Mr. Paul Manning has held his present office since April 21, 2016, and previously served as President and Chief Executive Officer (2014 – April 2016). 
Ms. Agallar has held her present office since January 9, 2019. Prior to joining the Company, Ms. Agallar was Director – Business Development CIS of Modine Manufacturing (June 2018 – December 2018), and Director – Global Treasury Operations of Modine Manufacturing (2011– June 2018).

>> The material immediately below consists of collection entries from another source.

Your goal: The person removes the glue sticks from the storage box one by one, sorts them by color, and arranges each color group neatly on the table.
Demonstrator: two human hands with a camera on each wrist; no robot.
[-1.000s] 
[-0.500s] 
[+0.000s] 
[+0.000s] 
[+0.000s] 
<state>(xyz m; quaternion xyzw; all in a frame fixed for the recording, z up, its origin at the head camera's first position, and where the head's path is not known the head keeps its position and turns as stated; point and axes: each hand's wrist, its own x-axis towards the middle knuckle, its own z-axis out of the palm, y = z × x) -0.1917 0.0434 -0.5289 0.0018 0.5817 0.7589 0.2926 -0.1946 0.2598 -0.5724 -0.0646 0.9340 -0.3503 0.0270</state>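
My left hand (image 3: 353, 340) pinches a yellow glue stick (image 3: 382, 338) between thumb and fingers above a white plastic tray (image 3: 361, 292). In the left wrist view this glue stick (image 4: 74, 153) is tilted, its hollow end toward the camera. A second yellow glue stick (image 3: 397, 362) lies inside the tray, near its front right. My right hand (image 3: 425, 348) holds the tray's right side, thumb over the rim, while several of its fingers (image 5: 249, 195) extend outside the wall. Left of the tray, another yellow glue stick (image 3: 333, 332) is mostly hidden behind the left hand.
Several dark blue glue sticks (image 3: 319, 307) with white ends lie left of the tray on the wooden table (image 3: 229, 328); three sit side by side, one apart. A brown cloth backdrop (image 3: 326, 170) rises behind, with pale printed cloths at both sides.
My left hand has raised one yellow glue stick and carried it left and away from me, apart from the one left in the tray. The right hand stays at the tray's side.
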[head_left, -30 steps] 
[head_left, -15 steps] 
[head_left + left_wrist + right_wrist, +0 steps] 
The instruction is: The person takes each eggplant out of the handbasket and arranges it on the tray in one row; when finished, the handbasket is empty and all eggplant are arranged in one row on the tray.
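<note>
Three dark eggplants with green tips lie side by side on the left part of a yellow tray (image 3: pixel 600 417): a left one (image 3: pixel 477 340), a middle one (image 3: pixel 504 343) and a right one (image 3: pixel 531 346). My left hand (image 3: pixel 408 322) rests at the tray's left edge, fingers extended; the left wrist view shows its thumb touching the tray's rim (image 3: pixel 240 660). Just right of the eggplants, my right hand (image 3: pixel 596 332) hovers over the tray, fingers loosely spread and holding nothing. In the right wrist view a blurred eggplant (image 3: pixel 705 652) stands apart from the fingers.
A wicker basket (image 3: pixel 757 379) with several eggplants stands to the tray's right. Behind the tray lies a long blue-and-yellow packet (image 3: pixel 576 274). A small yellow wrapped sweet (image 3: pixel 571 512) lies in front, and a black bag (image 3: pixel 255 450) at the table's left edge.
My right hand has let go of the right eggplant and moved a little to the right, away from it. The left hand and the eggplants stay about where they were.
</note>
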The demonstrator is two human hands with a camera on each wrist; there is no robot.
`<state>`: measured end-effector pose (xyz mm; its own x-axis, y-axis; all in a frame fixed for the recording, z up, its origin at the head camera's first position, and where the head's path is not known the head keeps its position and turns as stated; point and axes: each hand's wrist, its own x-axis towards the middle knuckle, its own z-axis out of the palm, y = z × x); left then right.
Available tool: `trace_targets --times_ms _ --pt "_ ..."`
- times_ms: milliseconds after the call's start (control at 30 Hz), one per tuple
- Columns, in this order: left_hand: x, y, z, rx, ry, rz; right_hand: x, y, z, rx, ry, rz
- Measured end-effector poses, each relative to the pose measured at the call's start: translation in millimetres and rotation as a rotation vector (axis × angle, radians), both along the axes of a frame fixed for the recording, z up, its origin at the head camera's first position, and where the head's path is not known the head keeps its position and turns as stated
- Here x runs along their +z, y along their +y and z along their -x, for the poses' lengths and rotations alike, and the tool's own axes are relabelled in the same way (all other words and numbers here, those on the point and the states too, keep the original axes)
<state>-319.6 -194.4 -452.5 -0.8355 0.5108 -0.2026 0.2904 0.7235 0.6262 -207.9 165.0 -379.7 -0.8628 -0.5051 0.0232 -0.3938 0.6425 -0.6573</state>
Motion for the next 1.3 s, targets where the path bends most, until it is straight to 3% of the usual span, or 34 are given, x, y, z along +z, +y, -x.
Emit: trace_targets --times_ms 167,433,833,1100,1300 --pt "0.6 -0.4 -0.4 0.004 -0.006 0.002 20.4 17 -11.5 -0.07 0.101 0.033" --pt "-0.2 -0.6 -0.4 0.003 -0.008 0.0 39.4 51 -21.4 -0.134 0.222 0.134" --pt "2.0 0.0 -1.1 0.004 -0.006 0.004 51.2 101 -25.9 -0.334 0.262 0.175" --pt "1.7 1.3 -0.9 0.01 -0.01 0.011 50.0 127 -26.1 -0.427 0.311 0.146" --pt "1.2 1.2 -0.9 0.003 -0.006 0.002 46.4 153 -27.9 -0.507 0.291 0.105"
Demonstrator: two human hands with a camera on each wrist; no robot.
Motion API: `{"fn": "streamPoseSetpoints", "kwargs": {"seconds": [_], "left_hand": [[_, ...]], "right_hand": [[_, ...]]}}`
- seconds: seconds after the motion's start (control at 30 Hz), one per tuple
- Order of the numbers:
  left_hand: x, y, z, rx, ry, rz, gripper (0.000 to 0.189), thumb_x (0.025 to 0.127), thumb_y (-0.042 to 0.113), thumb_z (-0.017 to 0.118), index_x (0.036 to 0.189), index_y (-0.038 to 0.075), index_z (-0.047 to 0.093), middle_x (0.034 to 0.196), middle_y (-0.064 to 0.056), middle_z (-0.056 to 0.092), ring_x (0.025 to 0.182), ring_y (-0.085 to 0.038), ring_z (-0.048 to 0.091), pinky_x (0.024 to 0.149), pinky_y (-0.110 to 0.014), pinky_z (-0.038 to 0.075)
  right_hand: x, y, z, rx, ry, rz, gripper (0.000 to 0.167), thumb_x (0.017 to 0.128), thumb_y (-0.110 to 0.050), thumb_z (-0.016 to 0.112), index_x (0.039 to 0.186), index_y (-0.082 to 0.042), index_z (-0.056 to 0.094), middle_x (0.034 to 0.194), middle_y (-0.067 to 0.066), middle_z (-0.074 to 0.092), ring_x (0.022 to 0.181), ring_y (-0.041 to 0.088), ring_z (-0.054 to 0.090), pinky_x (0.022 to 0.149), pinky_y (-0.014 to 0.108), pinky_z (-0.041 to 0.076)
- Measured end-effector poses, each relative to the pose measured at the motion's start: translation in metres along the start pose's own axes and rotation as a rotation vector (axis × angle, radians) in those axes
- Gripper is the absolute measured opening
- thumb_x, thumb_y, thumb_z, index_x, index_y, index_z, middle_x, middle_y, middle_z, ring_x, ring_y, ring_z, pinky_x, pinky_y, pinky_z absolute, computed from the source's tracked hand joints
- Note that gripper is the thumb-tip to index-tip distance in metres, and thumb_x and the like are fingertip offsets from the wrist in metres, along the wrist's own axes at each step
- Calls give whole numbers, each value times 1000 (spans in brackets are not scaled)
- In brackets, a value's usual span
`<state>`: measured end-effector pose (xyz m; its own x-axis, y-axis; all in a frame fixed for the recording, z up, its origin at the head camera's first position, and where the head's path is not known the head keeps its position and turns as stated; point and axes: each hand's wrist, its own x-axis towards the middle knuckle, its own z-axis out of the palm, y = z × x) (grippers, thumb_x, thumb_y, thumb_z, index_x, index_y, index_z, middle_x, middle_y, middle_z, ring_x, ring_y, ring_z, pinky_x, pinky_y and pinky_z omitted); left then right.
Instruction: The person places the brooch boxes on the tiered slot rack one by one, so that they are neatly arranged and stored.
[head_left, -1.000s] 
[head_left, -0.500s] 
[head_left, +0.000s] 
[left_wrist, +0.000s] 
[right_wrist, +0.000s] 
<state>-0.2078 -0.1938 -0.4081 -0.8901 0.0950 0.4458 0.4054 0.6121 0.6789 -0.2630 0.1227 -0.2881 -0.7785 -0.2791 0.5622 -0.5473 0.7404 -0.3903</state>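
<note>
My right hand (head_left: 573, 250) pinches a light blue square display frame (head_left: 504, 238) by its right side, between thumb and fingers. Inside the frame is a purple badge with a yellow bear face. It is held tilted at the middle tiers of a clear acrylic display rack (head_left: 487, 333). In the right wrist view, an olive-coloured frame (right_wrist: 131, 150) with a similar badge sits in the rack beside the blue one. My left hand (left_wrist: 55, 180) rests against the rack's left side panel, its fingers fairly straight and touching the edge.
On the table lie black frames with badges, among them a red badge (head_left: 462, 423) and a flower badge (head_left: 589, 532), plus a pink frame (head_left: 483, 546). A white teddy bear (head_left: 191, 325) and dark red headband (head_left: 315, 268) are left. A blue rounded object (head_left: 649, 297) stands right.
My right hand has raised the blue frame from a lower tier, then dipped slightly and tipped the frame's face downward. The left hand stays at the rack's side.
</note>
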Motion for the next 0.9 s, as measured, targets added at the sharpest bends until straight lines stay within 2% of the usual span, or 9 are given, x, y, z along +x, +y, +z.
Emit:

Mr. Hoang has held his present office since June 1, 2018, and previously served as a General Manager, Business Unit Manager, and Sales Account Manager for Sensient Cosmetics in France and Asia Pacific (2009-May 2018).
Ms. Jones has held her present office since April 2, 2018. Prior to joining the Company, Ms. Jones was a partner of Michael Best & Friedrich LLP (1998 – March 2018). 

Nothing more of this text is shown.